Artist Bobby Lukas wrestles with the mythology of the wide open spaces in his work.

Artist Bobby Lukas wrestles with the mythology of the wide open spaces in his work.

Photo By Cherie Louise Turner

A wonderful solo exhibition of work by Reno native Bobby Lukas is on show at Grayspace Gallery. The work, which varies both in genre as well as media, reflects the artist’s fascination with the West.

Lukas explores its history, land use issues, cultural mythologies and the landscape itself—vast, wild, sparse, wind-swept. He reveals, because of oversight or the passing of time, what may be hidden to most. In the artist’s own words: “I make the work I do out of my infatuation with open space, freedom, history, dirt roads, song, deserts, distances, hoboes, weather, sagebrush, alleys, depressed landscapes and found objects.” All of the work exhibited was created specifically for this show.

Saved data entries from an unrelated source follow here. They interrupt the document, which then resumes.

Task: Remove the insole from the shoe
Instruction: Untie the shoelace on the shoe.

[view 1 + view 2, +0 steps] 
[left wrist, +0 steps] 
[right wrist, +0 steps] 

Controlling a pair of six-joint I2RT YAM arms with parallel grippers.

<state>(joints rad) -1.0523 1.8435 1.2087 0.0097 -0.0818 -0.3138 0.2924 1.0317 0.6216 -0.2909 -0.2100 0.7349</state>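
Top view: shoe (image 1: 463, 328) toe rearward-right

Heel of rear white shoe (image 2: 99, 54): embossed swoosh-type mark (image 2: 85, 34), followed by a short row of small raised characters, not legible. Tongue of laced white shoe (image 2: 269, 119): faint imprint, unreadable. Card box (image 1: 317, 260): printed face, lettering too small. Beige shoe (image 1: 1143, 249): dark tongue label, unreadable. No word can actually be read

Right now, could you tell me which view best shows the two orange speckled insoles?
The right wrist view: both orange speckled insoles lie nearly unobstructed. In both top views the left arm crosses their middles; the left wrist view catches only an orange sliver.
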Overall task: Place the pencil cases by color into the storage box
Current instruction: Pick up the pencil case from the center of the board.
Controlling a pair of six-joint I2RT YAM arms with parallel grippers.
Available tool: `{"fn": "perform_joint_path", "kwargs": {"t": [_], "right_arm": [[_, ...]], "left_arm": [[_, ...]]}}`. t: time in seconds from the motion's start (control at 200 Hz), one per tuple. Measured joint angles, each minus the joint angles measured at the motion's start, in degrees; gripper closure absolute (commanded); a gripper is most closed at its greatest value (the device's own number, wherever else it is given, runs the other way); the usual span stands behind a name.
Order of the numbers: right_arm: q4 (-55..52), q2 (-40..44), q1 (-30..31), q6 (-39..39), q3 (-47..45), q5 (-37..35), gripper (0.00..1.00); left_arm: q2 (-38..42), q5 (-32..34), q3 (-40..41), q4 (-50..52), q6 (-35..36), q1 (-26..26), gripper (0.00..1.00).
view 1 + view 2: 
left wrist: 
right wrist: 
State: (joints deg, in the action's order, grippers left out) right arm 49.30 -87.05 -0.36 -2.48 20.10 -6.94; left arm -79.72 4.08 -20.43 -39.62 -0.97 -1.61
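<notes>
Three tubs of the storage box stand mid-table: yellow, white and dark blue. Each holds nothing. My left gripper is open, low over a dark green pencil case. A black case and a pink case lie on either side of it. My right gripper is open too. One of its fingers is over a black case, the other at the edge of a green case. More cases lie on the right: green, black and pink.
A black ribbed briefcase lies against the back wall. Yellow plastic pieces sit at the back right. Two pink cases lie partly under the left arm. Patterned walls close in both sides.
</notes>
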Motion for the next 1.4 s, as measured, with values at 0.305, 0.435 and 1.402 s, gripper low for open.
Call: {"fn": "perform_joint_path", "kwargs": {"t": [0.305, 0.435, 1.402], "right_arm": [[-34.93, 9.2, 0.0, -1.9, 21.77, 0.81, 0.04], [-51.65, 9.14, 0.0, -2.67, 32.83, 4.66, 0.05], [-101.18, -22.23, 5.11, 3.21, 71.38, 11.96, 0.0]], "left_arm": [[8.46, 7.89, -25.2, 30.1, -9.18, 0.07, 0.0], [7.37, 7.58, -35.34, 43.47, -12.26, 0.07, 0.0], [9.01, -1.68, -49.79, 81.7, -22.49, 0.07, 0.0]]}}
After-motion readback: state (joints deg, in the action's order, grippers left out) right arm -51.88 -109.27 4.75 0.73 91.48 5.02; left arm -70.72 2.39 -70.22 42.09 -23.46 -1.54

The front room of the gallery features two site-specific intervention works: Lukas’ “American River Raft Project” and “Comstock Silver Deposit” pieces. This type of work is a new pursuit for Lukas—who previously has worked mostly in the two-dimensional realm—aimed at putting the artist physically in the landscape, participating in it. Recalling the past but affecting the present, these projects compress time and space and meld what was with what is—an underlying pursuit in much of Lukas’ work.

The smaller back room features two-dimensional mixed-media works that were created not only specifically for this show but specifically for that gallery space.

The “American River Raft Project” consisted of launching a care package-carrying raft into the river. The care package included clothes, garbage bags, a copy of Huckleberry Finn as well as other books, maps, whiskey and other items. The idea behind the project was to reveal a section of the river near Sacramento State University—where Lukas is currently finishing his Bachelor of Arts degree—that is mostly hidden between levees. In exposing the area, the project also serves to honor the homeless population—for whom the floating gifts were intended—who live along the river’s shores. A Nalgene bottle, journal and photos documenting the raft represent the project in the show.

The “Comstock Silver Deposit” project is represented by a three minute and 15 second video which features the artist playing the role of a miner, in reverse. Filmed in the desert, the artist arrives on the scene with pickax and shovel, digs a hole in the hard-packed ground, tosses in a small chunk of silver and carefully refills the hole.

These front room pieces are engaging. The ideas behind them are elegantly straightforward and efficiently relayed to the viewer. Their simple beauty both in concept and execution makes them lovely works to experience. The artist’s true love of his subject is evident.

Additionally, he successfully translates his ideas and passions into this new media. However and predictably, it’s in the back room works, the two-dimensional realm in which Lukas has the bulk of his experience, where the artist’s more complex talents become evident.

Several large canvases set closely side-by-side around the room reflect Lukas’ interpretation of what one would see if looking outside in that particular direction. The works—featuring scribbles of writing in graphite, patches of canvas over the canvas, and string—are primarily the color of sand. The almost monotone presentation—a departure from the more colorful works Lukas used to create—lends a subtlety to the work. The raw, unabashedly handmade/unrefined quality of the works speak to the rough, harsh nature of the Nevada landscape. Like the subject itself, these pieces slowly reveal their beautiful complexity.